The crew would have to bail out into some harsh weather. The temperature that day in western Greenland was -23 degrees Fahrenheit; the windchill made it feel like -44. Haug wanted to get as close as possible to Thule and increase the odds of his crew’s survival — without crashing the B-52 into the base. Although their mission was simply to keep an eye on Thule and make sure that it still existed, the plane carried four Mark 28 bombs.
Haug stayed with the plane until everyone was out and then ejected, just four miles short of the runway. The B-52 passed right over Thule, made a 180-degree turn, flew another few miles, and slammed into the ice of Bylot Sound. The explosion caught most of the men on the base by surprise, shaking the buildings and lighting up the sky. It was about four thirty in the afternoon but completely dark outside. The sun hadn’t been seen in Thule for almost two months, since late November. Except for a brief period of dim light in the afternoon, the snow-covered landscape around the base seemed dark as night. SAC headquarters was notified, for the first time, about the fire on the plane, the crash, and the explosion. The command post at Thule had no idea if there were any survivors. And then Major D’Amario walked into one of the aircraft hangars and asked to use a phone. His parachute had deposited him near a runway. D’Amario told the base commander that at least six of the seven crew members had bailed out. Security police officers split into teams and got into trackmasters to find them, driving the large vehicles out of the base. Helicopters soon joined the search. In the Arctic weather, every minute counted: uncovered skin could become frostbitten within two.

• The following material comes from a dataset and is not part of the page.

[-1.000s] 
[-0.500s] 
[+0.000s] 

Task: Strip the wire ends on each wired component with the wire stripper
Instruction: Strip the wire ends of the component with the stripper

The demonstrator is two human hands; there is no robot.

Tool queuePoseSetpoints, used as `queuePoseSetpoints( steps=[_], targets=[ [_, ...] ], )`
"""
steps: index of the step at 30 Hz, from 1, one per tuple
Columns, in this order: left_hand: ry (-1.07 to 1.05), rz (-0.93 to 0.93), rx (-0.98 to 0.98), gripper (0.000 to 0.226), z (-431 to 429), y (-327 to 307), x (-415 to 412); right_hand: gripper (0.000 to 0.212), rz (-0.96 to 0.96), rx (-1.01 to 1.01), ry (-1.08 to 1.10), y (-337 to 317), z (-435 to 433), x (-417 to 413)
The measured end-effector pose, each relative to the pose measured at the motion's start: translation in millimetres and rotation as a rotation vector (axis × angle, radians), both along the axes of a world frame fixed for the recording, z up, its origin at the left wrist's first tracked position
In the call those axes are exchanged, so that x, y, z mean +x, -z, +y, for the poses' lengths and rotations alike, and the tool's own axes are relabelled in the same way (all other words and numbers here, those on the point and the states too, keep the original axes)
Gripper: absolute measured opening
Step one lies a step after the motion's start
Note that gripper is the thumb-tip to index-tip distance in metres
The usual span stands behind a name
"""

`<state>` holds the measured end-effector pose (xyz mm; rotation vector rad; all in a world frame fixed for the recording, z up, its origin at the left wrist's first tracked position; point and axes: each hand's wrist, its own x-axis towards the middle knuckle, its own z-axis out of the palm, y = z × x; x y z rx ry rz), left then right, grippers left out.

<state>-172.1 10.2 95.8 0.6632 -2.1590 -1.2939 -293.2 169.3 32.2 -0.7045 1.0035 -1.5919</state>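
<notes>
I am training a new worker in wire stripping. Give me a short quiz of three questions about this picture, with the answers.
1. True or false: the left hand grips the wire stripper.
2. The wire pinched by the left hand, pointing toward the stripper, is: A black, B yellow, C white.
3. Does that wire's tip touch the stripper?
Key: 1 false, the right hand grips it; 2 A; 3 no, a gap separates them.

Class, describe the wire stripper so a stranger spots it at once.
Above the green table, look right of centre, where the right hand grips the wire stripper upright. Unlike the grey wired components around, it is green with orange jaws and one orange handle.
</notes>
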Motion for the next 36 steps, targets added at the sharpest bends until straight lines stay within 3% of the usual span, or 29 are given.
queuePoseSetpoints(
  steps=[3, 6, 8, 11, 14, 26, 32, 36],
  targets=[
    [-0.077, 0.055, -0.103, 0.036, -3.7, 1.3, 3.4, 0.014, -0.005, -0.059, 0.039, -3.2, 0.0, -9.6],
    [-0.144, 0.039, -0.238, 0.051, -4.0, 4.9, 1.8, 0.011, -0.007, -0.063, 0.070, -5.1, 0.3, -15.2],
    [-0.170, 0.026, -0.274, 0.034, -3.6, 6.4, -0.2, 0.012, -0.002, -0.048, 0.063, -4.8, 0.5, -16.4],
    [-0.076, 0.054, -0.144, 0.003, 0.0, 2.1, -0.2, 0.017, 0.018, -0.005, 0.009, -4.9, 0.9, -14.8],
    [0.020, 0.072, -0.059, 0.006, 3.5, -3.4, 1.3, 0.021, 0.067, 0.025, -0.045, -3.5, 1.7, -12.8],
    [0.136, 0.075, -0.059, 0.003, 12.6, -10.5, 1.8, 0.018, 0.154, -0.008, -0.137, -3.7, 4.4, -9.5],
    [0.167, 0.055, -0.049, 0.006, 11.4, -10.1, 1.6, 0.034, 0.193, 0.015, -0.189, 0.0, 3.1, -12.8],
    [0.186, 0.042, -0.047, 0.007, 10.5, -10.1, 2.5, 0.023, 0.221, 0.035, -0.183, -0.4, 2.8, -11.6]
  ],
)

Haug parachuted onto the base as well, and made his way to a different hangar. He and D’Amario had suffered only scrapes and bruises. About an hour after the crash, the gunner, Sergeant Calvin Snapp, was found in good shape near the dump. A couple of parachutes and ejection seats were spotted from a helicopter, three miles from Thule, along with footprints in the snow. Security police followed them to the base of a nearby mountain, where Major Hopkins and a copilot, Captain Richard Marx, had gone looking for help. Marx had bruises and abrasions; Hopkins, a broken arm. The body of Captain Leonard Svitenko, another copilot, was discovered at around midnight. He’d died leaving the plane. And almost a full day after the crash, the last remaining crew member, the navigator, Captain Criss, was found wrapped in his parachute, six miles from the base, suffering from frostbite, hypothermia, a dislocated shoulder. Criss was forty-three years old and eventually lost both of his feet. But he later worked as a postmaster in Maine, kept playing golf, and lived for another forty years.